[Problem details]
Write all of the entries out again exactly.

Stored items from a collection:
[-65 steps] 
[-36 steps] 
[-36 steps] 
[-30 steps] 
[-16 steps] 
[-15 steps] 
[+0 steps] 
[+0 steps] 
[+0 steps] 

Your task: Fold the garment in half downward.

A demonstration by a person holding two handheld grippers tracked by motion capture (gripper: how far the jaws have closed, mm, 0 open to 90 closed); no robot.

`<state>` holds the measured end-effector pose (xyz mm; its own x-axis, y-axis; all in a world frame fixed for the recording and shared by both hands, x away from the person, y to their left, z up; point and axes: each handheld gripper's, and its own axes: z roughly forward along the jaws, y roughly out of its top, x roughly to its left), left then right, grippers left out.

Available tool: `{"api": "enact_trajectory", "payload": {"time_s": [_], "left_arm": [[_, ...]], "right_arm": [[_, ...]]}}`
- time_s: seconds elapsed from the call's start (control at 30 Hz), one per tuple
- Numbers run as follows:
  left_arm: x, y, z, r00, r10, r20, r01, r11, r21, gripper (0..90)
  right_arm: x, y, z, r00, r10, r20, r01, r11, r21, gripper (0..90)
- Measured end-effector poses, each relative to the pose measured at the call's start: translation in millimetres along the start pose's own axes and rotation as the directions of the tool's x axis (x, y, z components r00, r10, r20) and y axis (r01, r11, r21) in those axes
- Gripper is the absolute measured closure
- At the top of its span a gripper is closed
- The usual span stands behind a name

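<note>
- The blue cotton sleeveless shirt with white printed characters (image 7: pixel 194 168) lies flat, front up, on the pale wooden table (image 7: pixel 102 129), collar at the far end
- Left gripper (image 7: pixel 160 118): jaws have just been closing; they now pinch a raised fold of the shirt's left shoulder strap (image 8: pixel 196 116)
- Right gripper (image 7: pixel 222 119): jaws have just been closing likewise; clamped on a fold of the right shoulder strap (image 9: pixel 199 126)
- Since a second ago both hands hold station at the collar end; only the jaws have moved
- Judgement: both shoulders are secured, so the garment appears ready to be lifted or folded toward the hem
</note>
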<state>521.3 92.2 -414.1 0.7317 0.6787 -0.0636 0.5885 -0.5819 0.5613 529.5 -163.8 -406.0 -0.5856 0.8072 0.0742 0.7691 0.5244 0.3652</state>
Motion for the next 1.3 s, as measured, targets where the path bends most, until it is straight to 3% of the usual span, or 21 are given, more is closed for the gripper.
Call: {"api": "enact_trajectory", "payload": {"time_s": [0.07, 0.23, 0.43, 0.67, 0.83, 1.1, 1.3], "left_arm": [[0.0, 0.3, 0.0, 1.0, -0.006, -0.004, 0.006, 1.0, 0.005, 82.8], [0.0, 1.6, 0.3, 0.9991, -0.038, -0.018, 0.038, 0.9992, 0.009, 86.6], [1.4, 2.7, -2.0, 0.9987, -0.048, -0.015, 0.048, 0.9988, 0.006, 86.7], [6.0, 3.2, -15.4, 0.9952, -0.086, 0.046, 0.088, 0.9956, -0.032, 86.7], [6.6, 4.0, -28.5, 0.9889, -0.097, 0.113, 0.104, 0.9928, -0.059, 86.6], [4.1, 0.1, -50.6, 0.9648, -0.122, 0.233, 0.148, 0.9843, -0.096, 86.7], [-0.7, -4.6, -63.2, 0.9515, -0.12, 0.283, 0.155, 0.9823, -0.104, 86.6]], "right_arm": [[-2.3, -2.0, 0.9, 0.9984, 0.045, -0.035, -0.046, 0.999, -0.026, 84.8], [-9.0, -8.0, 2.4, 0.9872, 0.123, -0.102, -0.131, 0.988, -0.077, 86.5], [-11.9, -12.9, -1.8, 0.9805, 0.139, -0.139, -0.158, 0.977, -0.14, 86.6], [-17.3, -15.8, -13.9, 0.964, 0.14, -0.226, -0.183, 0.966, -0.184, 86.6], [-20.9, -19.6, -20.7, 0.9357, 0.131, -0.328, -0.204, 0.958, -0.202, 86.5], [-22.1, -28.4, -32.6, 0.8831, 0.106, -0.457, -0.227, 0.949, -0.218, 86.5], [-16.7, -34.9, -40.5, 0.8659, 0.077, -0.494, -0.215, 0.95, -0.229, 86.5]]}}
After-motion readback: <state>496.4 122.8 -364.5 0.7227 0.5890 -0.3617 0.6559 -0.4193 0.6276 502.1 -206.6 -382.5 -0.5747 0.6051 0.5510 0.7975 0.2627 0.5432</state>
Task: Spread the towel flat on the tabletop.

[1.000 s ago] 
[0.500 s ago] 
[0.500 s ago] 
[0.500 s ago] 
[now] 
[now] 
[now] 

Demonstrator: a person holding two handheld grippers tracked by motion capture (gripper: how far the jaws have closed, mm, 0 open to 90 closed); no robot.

[Reply]
[-65 steps] 
[-36 steps] 
[-36 steps] 
[-30 steps] 
[-16 steps] 
[-15 steps] 
[+0 steps] 
[+0 steps] 
[+0 steps] 

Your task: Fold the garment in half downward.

A demonstration by a person holding two handheld grippers tracked by motion capture (gripper: how far the jaws have closed, mm, 0 open to 90 closed); no robot.

`<state>` holds the measured end-effector pose (xyz mm; its own x-axis, y-axis; all in a world frame fixed for the recording and shared by both hands, x away from the person, y to their left, z up; point and axes: each handheld gripper's, and its own axes: z roughly forward along the jaws, y roughly out of its top, x roughly to its left), left then right, grippers left out.

Available tool: `{"api": "enact_trajectory", "payload": {"time_s": [_], "left_arm": [[_, ...]], "right_arm": [[_, ...]]}}`
- time_s: seconds elapsed from the call's start (control at 30 Hz), one per tuple
- Numbers run as follows:
  left_arm: x, y, z, r00, r10, r20, r01, r11, r21, gripper (0..90)
  right_arm: x, y, z, r00, r10, r20, r01, r11, r21, gripper (0..90)
- Measured end-effector poses, each relative to the pose measured at the call's start: translation in millimetres along the start pose's own axes and rotation as the directions of the tool's x axis (x, y, z components r00, r10, r20) and y axis (r01, r11, r21) in those axes
- Gripper is the absolute measured closure
- At the top of its span a gripper is closed
- The usual span stands behind a name

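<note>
- The blue cotton sleeveless shirt with white printed characters (image 7: pixel 194 168) lies flat, front up, on the pale wooden table (image 7: pixel 102 129), collar at the far end
- Left gripper (image 7: pixel 160 118): jaws have just been closing; they now pinch a raised fold of the shirt's left shoulder strap (image 8: pixel 196 116)
- Right gripper (image 7: pixel 222 119): jaws have just been closing likewise; clamped on a fold of the right shoulder strap (image 9: pixel 199 126)
- Since a second ago both hands hold station at the collar end; only the jaws have moved
- Judgement: both shoulders are secured, so the garment appears ready to be lifted or folded toward the hem
</note>
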<state>521.3 92.2 -414.1 0.7317 0.6787 -0.0636 0.5885 -0.5819 0.5613 529.5 -163.8 -406.0 -0.5856 0.8072 0.0742 0.7691 0.5244 0.3652</state>
Motion for the next 1.3 s, as measured, targets where the path bends most, until it is straight to 3% of the usual span, or 21 are given, more is closed for the gripper.
Call: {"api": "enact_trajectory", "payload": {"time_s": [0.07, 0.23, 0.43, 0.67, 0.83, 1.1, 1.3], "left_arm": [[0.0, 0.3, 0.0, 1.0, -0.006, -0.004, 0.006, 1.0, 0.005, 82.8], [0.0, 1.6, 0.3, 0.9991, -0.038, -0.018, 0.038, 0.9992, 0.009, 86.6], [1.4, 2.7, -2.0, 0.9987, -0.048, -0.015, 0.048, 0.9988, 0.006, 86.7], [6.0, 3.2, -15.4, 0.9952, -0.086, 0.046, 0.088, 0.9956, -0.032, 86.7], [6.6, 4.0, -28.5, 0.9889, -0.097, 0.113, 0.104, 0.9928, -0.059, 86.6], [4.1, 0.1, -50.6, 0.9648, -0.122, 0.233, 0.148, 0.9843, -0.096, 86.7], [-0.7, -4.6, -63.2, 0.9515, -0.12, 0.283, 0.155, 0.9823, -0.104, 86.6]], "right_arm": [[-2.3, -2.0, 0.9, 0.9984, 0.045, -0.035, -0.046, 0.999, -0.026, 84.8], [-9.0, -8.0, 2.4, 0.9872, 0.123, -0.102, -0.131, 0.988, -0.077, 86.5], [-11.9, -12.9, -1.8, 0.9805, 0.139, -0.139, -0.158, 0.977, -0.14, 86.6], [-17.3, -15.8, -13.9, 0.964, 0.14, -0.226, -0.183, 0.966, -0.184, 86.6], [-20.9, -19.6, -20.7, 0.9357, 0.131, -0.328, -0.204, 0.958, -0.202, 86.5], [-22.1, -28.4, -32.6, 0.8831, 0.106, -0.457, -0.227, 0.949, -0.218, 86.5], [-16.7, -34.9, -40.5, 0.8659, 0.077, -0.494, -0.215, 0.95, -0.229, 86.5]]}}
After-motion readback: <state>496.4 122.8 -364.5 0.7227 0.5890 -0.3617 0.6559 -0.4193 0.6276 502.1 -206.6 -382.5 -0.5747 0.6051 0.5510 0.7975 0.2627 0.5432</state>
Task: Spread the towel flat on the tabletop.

[1.000 s ago] 
[0.500 s ago] 
[0.500 s ago] 
[0.500 s ago] 
[now] 
[now] 
[now] 

Demonstrator: a person holding two handheld grippers tracked by motion capture (gripper: how far the jaws have closed, mm, 0 open to 90 closed); no robot.

Nothing further belongs to this answer.